At the moment, it appears companies interested in securing CMBS financing through TALF would have to jump through pretty high hurdles. For example, to qualify for the AAA rating, the Developers Diversified financing will reportedly feature a loan-to-value ratio of 40 percent, below the current standard of 50 percent to 60 percent, and will be backed primarily by shopping centers focused on discount retailers, which are widely considered recession-resistant. During Developers Diversified's second quarter earnings call on Jul. 24, company chairman and CEO Scott Wolstein indicated the deal is currently being evaluated by the rating agencies and is expected to close in the fall.
But the need for refinancing dollars in the commercial real estate arena is much greater, participants noted. John D'Amico, senior managing director with Centerline Capital Group, a New York City-based asset management firm that also serves as a special servicer, estimates that approximately 20 percent of the properties in Centerline's special servicing portfolio went into default because the owners were not able to refinance maturing loans. The vast majority of those loans are on performing properties, but refinancing remains a challenge, especially on loans over $10 million that can't be funded by local and regional banks, D'Amico said.
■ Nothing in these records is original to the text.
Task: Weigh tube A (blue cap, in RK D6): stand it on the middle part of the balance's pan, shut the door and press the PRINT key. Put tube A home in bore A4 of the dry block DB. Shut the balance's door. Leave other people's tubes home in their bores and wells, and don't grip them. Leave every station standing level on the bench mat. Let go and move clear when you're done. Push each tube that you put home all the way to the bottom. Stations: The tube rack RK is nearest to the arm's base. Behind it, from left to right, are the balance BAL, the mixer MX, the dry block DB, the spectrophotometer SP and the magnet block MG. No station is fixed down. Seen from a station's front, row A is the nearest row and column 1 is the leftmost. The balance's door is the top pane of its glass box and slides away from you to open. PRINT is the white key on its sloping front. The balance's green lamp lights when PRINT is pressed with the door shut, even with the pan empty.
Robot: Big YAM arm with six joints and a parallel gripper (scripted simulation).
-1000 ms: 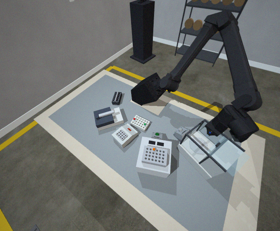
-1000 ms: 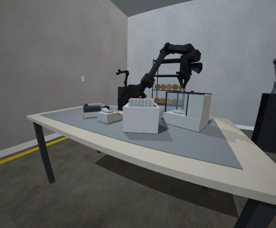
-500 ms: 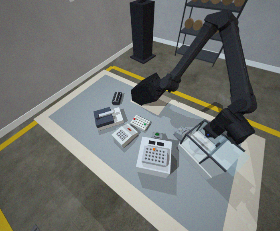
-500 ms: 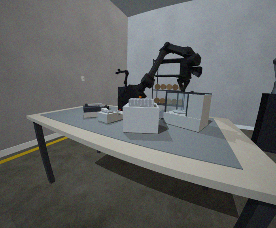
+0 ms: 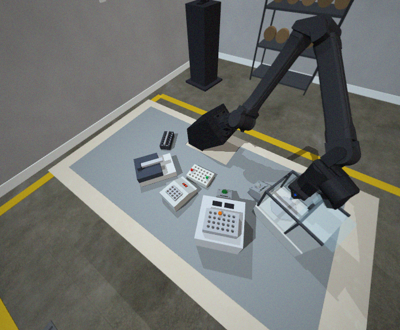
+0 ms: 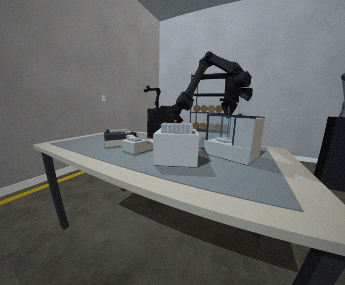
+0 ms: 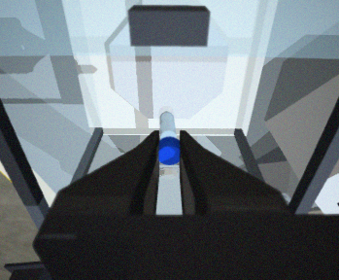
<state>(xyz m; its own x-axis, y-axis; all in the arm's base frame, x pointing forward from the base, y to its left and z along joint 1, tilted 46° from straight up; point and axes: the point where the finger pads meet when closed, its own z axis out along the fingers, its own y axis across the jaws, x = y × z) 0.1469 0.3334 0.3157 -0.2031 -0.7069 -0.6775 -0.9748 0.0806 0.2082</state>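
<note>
My gripper (image 5: 296, 196) (image 6: 229, 112) (image 7: 169, 140) is shut on tube A by its blue cap (image 5: 294, 194) (image 7: 169, 152). The clear tube body (image 7: 167, 123) points down below the fingers. The gripper is over the open top of the balance (image 5: 282, 228) (image 6: 231, 151), with its tips about level with the top frame. The pan (image 6: 224, 139) (image 7: 186, 87) lies below, farther back in the wrist view. The door stands slid back, with its dark handle (image 7: 169, 29) beyond the tube. The dry block (image 5: 173, 192) has no cap showing in its bores. A lit green lamp on the balance cannot be made out.
The rack (image 5: 200, 175) holds red and green caps. The mixer (image 5: 221, 241) (image 6: 175, 150) with an orange cap (image 5: 219, 213) stands beside the balance. The spectrophotometer (image 5: 148, 172) and magnet block (image 5: 167, 140) are farther off. The balance's dark top bars flank the gripper.
</note>
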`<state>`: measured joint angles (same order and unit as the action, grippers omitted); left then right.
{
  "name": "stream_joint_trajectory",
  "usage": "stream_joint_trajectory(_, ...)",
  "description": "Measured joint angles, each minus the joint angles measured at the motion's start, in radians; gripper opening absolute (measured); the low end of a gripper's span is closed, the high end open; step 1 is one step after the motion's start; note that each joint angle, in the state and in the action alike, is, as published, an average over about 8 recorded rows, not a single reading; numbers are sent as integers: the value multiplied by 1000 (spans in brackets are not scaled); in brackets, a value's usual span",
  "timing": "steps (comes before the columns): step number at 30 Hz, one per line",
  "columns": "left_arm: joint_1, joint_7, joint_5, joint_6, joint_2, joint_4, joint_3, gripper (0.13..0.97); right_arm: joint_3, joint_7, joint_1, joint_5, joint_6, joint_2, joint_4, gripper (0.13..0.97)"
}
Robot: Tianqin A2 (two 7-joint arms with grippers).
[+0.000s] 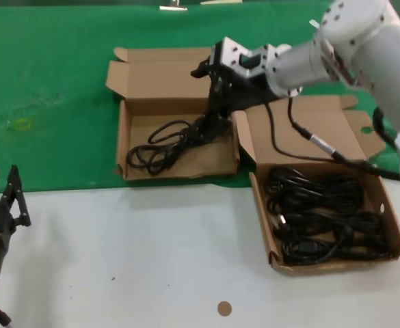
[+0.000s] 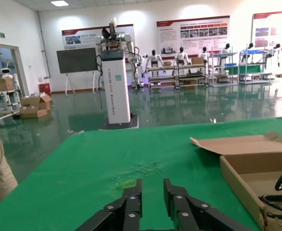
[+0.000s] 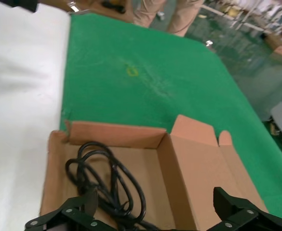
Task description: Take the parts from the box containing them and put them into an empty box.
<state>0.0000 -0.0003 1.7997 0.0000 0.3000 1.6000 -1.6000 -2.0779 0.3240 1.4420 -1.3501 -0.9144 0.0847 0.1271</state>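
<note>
The box containing the parts (image 1: 260, 205) sits at the right and holds several black power cords (image 1: 323, 212). The other box (image 1: 123, 137) sits at the left on the green cloth, with one looped cord (image 1: 160, 145) lying in it. My right gripper (image 1: 212, 126) is low over the right end of that left box, jaws wide open. In the right wrist view the gripper (image 3: 154, 198) spans the cord (image 3: 102, 173), which rests on the box floor (image 3: 145, 192). My left gripper (image 1: 1, 188) is parked at the near left, open and empty, as the left wrist view (image 2: 152, 186) also shows.
The two boxes stand side by side, with the right box's tall side flap (image 1: 244, 140) between them. Both lids lie open toward the back. My arm's cable (image 1: 316, 140) hangs over the right box's lid. White tabletop (image 1: 152, 260) is in front, with a brown dot (image 1: 223, 308).
</note>
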Motion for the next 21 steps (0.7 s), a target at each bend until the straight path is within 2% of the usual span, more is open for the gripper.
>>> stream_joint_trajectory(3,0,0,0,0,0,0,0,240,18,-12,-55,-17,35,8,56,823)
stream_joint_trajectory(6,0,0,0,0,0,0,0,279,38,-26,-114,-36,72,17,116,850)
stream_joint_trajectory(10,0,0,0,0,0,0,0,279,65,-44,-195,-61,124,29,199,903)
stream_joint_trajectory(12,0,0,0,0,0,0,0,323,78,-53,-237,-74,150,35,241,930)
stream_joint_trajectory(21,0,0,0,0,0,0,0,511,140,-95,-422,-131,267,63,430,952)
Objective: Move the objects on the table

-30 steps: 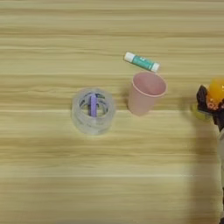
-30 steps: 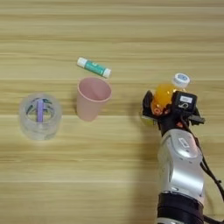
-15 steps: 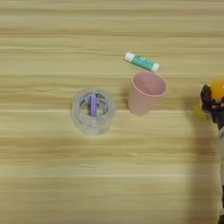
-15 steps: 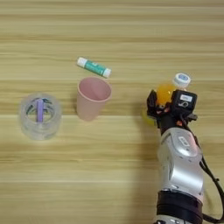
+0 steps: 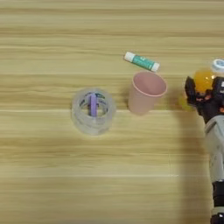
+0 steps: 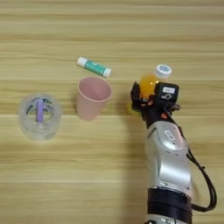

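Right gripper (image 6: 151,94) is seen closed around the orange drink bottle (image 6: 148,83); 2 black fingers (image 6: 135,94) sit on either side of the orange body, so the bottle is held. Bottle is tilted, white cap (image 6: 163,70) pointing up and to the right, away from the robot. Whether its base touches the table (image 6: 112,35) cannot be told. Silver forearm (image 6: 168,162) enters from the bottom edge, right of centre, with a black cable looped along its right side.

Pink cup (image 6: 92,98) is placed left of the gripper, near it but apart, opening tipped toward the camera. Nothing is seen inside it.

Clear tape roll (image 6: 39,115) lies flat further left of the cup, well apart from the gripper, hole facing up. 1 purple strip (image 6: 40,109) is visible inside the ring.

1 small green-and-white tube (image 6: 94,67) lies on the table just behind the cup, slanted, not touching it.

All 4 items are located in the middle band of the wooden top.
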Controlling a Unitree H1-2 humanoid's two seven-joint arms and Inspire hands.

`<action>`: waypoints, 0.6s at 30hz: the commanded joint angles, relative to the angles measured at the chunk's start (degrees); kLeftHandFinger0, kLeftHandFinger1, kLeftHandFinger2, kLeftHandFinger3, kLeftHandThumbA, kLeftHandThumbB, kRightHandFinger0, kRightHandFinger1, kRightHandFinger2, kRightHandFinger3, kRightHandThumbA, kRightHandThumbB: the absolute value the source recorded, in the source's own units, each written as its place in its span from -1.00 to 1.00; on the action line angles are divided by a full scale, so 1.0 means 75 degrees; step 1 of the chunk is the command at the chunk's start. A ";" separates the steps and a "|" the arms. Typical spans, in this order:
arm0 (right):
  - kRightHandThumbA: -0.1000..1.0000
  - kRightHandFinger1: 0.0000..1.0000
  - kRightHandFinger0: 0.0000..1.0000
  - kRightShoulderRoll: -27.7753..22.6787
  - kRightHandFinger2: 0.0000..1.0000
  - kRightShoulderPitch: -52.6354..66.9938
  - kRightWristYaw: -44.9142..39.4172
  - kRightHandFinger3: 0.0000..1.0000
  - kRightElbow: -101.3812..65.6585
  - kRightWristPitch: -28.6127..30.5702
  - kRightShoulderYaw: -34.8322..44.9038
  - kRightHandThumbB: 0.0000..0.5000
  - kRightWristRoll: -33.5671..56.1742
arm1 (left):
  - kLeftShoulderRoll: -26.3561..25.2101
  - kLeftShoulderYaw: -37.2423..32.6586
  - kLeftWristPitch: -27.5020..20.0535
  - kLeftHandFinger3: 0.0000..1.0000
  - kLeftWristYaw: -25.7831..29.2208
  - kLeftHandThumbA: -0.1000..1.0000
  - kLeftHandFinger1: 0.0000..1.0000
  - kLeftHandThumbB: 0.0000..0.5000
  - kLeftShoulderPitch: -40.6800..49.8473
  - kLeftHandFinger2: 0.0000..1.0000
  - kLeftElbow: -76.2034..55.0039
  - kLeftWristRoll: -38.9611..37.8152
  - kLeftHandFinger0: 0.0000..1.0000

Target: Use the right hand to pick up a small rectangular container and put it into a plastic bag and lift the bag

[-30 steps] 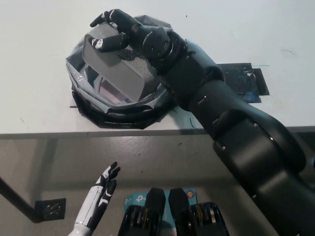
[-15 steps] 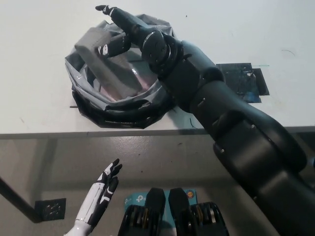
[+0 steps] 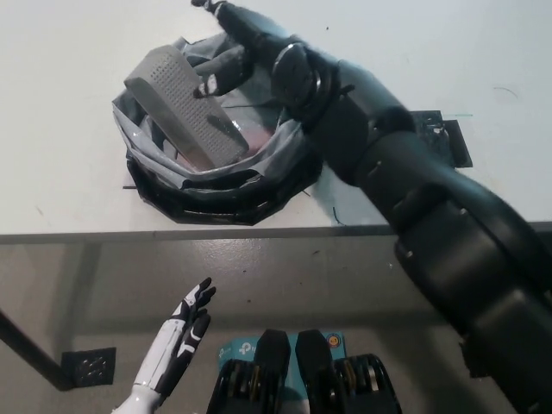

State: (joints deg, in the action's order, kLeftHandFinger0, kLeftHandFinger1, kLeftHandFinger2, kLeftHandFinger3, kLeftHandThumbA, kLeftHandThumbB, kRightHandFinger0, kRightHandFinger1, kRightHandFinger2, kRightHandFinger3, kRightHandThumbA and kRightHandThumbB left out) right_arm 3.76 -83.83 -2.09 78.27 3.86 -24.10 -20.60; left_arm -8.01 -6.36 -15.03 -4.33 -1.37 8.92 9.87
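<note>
One grey rectangular container (image 3: 183, 108) lies tilted in the mouth of the one plastic bag (image 3: 164, 185), in the upper left of the frame, its lower end down inside the bag and its upper end poking above the rim. The black right hand (image 3: 231, 47) sits just right of and above it, fingers spread and touching its upper edge, not clamped. The bag rests on the white bench (image 3: 69, 86). The white left hand (image 3: 183, 332) hangs at lower left, fingers apart, holding nothing.

container (image 3: 183, 108) in bag (image 3: 216, 185) (tilted) | bag on table (image 3: 69, 112) | right hand (image 3: 250, 47) behind
</note>
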 commanded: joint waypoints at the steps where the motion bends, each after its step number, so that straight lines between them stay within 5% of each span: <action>1: 0.97 1.00 1.00 -0.0491 1.00 -0.0735 0.0020 1.00 -0.0175 0.0228 -0.0053 0.81 -0.0222 | -0.0124 -0.0043 -0.0323 1.00 -0.0031 1.00 1.00 0.23 -0.0175 1.00 -0.0202 0.0095 1.00; 10: 1.00 1.00 1.00 -0.1066 1.00 -0.0642 0.1503 1.00 -0.0304 -0.0030 -0.0333 0.62 -0.0852 | -0.0087 -0.0011 -0.0103 1.00 -0.0041 0.92 1.00 0.25 -0.0130 1.00 -0.0263 0.0008 1.00; 18: 1.00 1.00 1.00 -0.1034 1.00 -0.0333 0.1437 1.00 -0.0170 -0.0593 -0.0207 0.81 -0.0737 | -0.0080 -0.0052 -0.0097 1.00 -0.0069 0.94 1.00 0.22 -0.0091 1.00 -0.0293 0.0023 1.00</action>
State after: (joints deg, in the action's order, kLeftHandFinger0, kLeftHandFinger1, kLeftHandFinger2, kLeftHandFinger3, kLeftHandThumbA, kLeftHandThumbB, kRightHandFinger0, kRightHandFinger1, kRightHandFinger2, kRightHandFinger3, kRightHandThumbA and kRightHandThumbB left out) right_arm -3.71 -84.28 6.13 77.98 1.99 -26.36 -25.62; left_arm -8.21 -6.46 -15.04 -4.36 -1.75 8.37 10.06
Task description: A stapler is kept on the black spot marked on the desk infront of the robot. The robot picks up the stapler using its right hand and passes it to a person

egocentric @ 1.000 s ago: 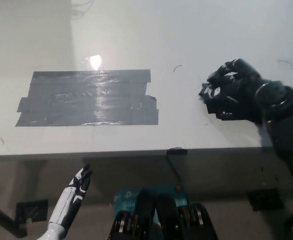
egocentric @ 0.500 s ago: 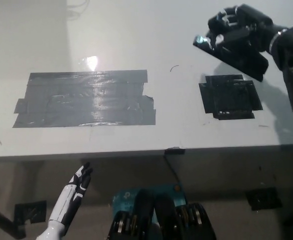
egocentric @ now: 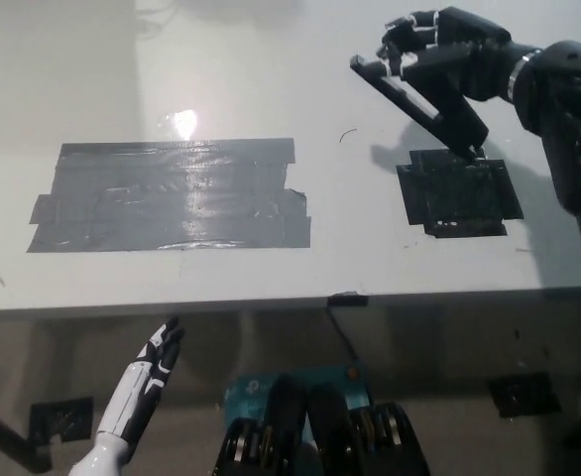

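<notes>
Shifted leftward and tilted since half a second ago: black right hand (egocentric: 439, 55), fingers wrapped around a long black stapler (egocentric: 419, 99), raised above the white counter (egocentric: 271, 59) near the upper right of the head view. Stapler angled diagonally, upper end near the fingers, lower end pointing down toward, and in this view overlapping, the top edge of a small square patch of black tape (egocentric: 459, 198) on the counter, uncovered but for that edge. Faint shadow of the stapler on the counter just left of that patch. Well apart to the left, a large rectangle of grey tape (egocentric: 172, 193), glossy with a bright glare spot above it. White left hand (egocentric: 152, 372) resting low at the lower left, below the counter edge, fingers straight and close together, holding nothing.
</notes>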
If the situation in the credit markets doesn't improve in the near future, the CMBS delinquency rate might rise to as high as 9 percent by year-end, according to Pendergast. A delinquency rate of 6 percent by December of 2009 is already virtually guaranteed, she added. In June, the delinquency rate for all CMBS loans reached 3.5 percent, encompassing a total of $28.65 billion, according to Realpoint, LLC, a Horsham, Pa.-based credit rating agency. The delinquency rate for retail hit 5.2 percent, or $11.8 billion. Retail assets also made up the largest portion of the $40.53 billion in loans in special servicing, at 41.3 percent.
Meanwhile, many of the firms that should, in theory, be able to take advantage of TALF-funded CMBS won't be able to do so because of what Jones calls a "ludicrous" timeline for completing deals—eligible CMBS bonds have to be issued before Jan. 1, 2009. Developers Diversified officials have noted that their transaction was fast-tracked as a result of extensive media coverage, which alerted potential investors that a new CMBS issue was in the works. But under normal circumstances, investors would not be aware of the deal until it was approved by the Federal Reserve. Plus, both Pendergast and Jones pointed out that it normally takes months just to get all the documentation in order, which is why they feel it's essential the government extends TALF until at least 2010.
"If we don't get an extension, we'll look back and say 'Never have so many people worked so hard to accomplish so little,'" Jones noted.